The artistic director of the Munich Kammerspiele and her favorite thing. – Munich

“I’m a thing person,” says Barbara Mundel as she sits down at the table in her meeting room. In order for you to believe this self-assessment, she shoves a book in front of you: “The Things. A History of Women in 100 Objects” by Annabelle Hirsch. Barbara Mundel laughs. “I’d like to be a minimalist, but I can’t. Things are growing on me.” The size of the bag in which the director of the Munich Kammerspiele brought her “favorite thing” shows that she finds it rather difficult to reduce herself. It is sewn from light-colored natural material and, if necessary, will hold not only a sufficiently large toiletry bag, but also two liters of milk, a pack of pasta and a pound of apples. For example. This bag represents the pragmatism of a working woman who goes shopping after a long day at work.

And then Barbara Mundel pulls out a package wrapped in white kitchen paper. She carefully unwraps an alarm clock and places it on the table in front of her. It is round, made of ivory-colored metal, has numerals and hands and a gold-colored push button on top.

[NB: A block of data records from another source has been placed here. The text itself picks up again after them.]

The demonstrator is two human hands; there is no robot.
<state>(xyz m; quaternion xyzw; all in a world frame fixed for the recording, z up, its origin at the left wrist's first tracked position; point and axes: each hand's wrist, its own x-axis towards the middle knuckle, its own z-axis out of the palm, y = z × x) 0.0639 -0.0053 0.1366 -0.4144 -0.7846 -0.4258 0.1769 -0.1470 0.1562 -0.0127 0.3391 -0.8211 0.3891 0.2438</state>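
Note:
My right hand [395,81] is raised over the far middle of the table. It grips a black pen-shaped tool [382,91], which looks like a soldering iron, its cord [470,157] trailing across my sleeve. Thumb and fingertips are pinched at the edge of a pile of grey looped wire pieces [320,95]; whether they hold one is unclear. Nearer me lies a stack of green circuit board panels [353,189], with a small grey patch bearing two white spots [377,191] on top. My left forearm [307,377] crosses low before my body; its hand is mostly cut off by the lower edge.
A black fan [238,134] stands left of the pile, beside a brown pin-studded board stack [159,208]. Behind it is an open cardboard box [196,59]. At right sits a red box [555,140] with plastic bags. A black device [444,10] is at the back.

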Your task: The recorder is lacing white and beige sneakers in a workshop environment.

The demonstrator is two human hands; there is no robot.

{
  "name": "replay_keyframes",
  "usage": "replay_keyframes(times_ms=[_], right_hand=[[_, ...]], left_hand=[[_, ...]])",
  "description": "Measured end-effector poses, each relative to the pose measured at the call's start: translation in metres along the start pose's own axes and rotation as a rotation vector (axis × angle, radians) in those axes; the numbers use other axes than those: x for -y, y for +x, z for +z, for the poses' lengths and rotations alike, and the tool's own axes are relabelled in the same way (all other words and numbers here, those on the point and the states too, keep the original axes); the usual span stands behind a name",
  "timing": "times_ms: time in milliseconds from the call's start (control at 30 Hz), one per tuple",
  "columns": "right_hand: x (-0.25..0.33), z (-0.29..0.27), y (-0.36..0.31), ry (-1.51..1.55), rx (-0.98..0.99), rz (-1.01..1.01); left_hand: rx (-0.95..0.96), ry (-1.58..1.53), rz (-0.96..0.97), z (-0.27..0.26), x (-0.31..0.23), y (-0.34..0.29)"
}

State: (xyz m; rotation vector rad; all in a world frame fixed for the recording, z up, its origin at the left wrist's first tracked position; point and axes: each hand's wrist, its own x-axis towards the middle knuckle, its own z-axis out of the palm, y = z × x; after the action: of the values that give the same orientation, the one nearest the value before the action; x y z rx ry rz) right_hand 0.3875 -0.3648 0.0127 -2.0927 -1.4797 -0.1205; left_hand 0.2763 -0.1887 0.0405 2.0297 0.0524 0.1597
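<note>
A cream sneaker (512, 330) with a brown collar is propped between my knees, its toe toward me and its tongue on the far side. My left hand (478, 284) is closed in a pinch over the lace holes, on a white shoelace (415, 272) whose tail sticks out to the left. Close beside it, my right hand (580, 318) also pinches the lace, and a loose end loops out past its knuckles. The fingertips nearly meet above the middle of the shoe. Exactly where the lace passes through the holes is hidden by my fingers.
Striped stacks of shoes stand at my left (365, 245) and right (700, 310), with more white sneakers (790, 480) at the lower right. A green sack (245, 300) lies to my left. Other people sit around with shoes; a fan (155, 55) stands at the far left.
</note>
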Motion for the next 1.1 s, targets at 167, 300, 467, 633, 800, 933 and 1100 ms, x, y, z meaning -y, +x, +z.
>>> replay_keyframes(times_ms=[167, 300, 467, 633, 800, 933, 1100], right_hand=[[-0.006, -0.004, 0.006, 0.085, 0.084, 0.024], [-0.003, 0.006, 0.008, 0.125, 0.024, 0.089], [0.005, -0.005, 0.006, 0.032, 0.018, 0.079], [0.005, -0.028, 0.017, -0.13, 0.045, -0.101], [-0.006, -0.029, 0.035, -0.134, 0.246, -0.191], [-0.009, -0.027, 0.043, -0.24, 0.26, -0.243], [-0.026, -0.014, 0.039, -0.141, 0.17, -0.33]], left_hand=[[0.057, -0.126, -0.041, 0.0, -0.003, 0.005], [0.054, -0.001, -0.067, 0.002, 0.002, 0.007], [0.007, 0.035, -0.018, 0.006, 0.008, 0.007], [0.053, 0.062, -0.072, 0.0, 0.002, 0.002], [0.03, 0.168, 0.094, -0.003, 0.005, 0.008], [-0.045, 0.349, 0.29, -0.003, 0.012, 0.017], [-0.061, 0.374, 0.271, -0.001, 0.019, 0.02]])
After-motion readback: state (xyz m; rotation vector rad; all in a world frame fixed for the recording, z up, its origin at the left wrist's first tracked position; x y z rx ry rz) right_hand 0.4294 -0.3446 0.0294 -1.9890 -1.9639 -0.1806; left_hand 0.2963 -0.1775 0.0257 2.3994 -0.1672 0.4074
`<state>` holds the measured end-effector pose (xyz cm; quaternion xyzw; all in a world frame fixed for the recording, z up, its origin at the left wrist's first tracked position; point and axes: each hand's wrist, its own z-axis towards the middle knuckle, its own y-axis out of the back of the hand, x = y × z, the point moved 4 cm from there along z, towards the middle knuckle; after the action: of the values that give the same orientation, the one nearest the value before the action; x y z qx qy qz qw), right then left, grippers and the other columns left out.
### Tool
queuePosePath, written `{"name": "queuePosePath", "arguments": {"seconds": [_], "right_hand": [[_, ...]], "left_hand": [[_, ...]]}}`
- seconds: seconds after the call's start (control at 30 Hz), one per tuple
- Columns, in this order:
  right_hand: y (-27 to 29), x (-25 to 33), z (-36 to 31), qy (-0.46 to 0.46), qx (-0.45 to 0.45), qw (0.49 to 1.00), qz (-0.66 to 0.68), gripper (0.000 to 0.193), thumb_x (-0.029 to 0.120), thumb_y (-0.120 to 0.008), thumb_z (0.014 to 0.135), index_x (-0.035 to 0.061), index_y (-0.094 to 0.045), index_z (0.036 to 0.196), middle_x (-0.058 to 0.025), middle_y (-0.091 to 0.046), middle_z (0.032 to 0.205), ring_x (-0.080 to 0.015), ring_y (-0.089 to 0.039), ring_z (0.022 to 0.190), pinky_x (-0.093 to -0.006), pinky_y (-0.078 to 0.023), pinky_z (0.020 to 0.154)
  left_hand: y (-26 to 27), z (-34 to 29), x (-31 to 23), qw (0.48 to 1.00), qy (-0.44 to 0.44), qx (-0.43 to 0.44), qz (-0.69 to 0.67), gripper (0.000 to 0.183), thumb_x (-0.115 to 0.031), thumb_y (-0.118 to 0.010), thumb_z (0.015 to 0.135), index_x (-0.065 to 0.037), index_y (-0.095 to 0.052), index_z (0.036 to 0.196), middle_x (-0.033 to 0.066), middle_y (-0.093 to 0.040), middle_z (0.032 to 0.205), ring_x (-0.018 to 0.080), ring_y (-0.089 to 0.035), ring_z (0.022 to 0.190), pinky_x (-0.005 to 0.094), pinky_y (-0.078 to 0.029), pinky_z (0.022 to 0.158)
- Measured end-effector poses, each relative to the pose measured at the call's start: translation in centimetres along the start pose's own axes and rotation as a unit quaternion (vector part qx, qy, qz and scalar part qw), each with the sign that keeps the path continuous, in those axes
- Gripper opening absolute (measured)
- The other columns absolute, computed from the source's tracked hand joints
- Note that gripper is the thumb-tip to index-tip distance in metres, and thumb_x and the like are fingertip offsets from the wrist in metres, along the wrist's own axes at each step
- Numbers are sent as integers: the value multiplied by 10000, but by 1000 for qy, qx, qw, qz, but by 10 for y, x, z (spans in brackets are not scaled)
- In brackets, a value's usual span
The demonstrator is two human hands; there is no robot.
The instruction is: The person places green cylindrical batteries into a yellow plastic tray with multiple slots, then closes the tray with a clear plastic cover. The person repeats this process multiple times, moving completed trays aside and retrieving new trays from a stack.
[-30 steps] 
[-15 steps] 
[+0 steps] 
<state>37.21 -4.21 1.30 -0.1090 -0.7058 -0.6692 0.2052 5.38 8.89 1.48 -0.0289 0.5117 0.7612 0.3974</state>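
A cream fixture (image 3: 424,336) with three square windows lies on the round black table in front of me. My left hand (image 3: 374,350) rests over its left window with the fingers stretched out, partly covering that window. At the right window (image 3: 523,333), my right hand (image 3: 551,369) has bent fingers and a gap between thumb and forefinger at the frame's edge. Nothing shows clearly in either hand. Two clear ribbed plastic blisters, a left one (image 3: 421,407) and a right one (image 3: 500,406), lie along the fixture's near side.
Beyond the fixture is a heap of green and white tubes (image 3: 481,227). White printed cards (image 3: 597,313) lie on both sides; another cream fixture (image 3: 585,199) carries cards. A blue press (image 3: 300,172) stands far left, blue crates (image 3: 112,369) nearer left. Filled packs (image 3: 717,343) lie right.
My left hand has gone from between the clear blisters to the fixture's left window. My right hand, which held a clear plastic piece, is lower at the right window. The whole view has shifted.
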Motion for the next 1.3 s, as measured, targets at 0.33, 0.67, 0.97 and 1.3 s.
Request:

This alarm clock was on her father’s bedside table. This mechanical timepiece has done its job throughout its working life and rang at 4.30 a.m. on many working days. Apparently so loud that its rattle penetrated the walls. “My father was a miner and worked in shifts,” says Mundel. This alarm clock not only reminds her of her childhood in Bad Salzdetfurth, but also of a world that no longer exists. The salt mine was closed more than 30 years ago. Potash salt for industry was dug out of the ground here. That shaped the place, says Mundel. At some point, however, importing was cheaper than mining. “The closure of the plant hit my father very hard,” says Mundel. “The place never recovered from that.” She remembers the community spirit of the buddies who partied a lot, who stood up for each other, who were proud of their profession.

Next to the alarm clock there was a black telephone with a rotary dial and a high cradle on which the receiver lay, Mundel recalls. As a qualified mining engineer, the father bore responsibility. If the phone rang at night, it wasn’t a good sign. Mundel knew that as a child.

As a high school student, she herself had to get up at six o’clock and take the bus to Hildesheim. The last trip back from there was at 10:30 p.m. on weekends. Way too early for a teenager. After graduating from school, she moved away from her hometown. She has lived in Berlin, Frankfurt, Hanover, Lucerne and Freiburg. Also several times in Munich, where the 63-year-old once studied, she has been back here since the 2020 season.

Her father is now 95 and her mother died this summer. Her parents were married for 67 years. In her last years her mother did not fare well. This is another reason why aging and the treatment of old people in our society have become an issue for Mundel. You can tell a lot about geriatric care, says the director. Her stern look expresses: not too much good.

A year and a half ago she took the alarm clock from her parents’ house. Mundel doesn’t dare tease him, fearing something might break inside him. So its ticking and its ringing will remain sounds of memory forever. The theater woman Mundel likes to make things speak. “Because they tell many stories.”

In “Favorite Things” people talk about what their hearts are about, what accompanies them through life, what brings them happiness and what they would never part with.